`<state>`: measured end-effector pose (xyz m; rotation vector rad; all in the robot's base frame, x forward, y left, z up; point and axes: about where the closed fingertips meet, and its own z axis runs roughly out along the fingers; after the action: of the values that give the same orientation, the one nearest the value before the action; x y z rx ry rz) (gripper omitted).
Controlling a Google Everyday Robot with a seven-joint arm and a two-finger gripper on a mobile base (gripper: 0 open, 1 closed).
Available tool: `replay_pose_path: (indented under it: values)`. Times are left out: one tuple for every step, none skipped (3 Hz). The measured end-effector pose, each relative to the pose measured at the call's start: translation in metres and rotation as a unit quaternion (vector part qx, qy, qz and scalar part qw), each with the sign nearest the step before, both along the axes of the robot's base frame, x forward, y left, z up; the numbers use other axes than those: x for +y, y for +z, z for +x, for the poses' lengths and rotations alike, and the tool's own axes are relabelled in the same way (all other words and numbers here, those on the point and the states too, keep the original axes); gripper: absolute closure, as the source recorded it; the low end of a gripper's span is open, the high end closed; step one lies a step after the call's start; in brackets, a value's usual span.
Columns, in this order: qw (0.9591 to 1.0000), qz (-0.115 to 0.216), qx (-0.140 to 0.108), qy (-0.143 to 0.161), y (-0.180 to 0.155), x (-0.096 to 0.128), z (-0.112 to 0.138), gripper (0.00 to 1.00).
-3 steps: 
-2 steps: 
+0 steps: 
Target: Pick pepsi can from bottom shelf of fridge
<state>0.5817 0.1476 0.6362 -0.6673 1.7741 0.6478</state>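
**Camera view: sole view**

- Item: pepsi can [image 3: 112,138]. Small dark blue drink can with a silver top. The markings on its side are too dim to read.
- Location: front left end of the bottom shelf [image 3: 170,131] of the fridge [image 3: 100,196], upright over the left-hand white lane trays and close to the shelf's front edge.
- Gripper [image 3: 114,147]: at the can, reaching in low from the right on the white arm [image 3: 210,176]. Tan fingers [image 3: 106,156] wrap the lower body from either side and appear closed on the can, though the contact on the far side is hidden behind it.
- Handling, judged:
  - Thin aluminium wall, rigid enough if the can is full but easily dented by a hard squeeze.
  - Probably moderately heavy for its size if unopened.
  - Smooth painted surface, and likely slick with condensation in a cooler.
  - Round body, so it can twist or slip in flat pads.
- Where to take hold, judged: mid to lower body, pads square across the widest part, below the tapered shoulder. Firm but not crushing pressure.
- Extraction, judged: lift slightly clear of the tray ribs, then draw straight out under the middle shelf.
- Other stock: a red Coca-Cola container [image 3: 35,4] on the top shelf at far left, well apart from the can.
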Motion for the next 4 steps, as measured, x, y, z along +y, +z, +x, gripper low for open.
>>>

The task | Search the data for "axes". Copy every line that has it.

Exercise response |
`<state>`: measured end-effector pose (xyz m; rotation vector rad; all in the robot's base frame, x forward, y left, z up; point and axes: about where the closed fingertips meet, and its own z axis runs roughly out along the fingers; after the action: of the values that give the same orientation, the one nearest the value before the action; x y z rx ry rz) (gripper omitted).
Available tool: `replay_pose_path: (indented under it: values)`. Times are left out: one tuple for every step, none skipped (3 Hz). The measured end-effector pose, each relative to the pose measured at the call's start: translation in metres and rotation as a unit quaternion (vector part qx, qy, qz and scalar part qw), each with the sign nearest the step before, both along the axes of the robot's base frame, x forward, y left, z up; the numbers use other axes than those: x for +y, y for +z, z for +x, for the poses' lengths and rotations alike, and the tool's own axes are relabelled in the same way (all other words and numbers here, those on the point and the states too, keep the original axes); gripper: absolute closure, as the source recorded it; the low end of a gripper's span is open, the high end closed; step one lies a step after the call's start; in brackets, a value's usual span.

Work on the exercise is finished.